What are these mystery spots sprayed onto the sidewalk in Country Club Hills? They seem random. There are about 300 of them over an 8 block area. Is this a new form of graffiti or a statement? Have the Hash House Harriers changed their M.O.? Are aliens signaling their landing area? Unique form of mosquito control? They’ve been there for months. Anyone know? 

Arlington County Sidewalks phone provided the following answer: “Nope, not ours. We don’t mark anything. Ever. Must be Miss Utility.” Miss Utility said: “Must mean construction is about to happen. We only mark white with colored lines on utilities.
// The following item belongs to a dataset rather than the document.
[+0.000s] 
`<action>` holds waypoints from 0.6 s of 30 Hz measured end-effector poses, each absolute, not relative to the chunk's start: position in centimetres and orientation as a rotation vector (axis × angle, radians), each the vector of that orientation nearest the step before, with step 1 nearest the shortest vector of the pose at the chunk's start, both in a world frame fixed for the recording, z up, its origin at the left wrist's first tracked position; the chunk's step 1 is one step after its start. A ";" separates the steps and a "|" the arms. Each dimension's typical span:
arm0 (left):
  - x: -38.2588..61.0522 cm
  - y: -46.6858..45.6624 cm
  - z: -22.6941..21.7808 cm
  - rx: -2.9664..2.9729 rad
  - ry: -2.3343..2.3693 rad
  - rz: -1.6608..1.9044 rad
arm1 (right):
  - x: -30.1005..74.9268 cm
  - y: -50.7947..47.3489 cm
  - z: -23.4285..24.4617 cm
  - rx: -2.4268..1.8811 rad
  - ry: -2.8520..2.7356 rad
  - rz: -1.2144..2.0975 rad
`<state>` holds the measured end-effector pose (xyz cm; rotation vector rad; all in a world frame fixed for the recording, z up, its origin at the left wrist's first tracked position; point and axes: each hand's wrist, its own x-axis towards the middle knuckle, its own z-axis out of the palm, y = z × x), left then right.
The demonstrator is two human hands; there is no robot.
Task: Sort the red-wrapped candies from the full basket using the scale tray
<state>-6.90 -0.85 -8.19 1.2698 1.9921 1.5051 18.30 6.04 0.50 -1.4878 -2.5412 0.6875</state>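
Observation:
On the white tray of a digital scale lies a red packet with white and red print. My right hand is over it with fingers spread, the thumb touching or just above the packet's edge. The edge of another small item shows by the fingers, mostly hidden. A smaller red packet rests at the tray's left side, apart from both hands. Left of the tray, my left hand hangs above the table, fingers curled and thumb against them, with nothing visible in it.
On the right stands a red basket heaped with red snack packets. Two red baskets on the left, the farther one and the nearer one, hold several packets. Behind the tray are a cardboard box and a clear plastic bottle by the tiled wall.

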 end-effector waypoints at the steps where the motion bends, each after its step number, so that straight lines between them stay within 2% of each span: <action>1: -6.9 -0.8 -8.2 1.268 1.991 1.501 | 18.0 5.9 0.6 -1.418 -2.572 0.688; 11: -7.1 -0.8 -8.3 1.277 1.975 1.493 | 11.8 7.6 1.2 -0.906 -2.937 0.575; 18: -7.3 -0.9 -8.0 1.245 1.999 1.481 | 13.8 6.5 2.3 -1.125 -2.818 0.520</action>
If it’s just white, not sure what that is.”

A neighbor said: “They are redoing the sidewalks.” He knew this because he reads his mail. A letter did go out to Country Club Hills residents noting sidewalks would be fixed in the next few weeks. Cracked, uneven, or broken curbs, sidewalks, and ramps will be replaced “for better drainage” and while spots weren’t mentioned, the average education level of the Arlington resident can read between the — spots. 

The data collector under your car.  


But what about the holes being dug in perfect rounds where cars park near Northside Social and Courthouse? They are even more worrisome looking. The contractor punching the holes in the street shrugged and said, “These are for monitoring cars that park here. The devices we put in the holes will tell us about the vehicles that park.” For whom? Another shrug. “I just put the stuff here.” 

A quick survey of the media indicated that this is a pilot program initiated by the County. “The pilot will use in-ground sensors to provide real-time occupancy information for each of the parking spaces included in the project area. The sensors can detect the presence or absence of a vehicle, and duration-of-stay can be calculated. No camera technology is being used, and no personally-identifying information can be collected by the system. Once initial occupancy data has been gathered, the project team anticipates applying the pricing tools to the pilot project corridors on a quarterly basis, changing prices up or down across the 4,500 parking spaces included in the pilot to meet the goals of the pilot project.” 

The County’s website explains it’s for a good purpose: “Arlington's Performance Parking Pilot Project seeks to improve the user experience by making metered parking spaces more available more often, sharing useful information about parking options in real time, reducing the negative impacts associated with the search for metered parking (cruising, double parking, going somewhere else to do business, etc.) It’s all part of a VDOT grant.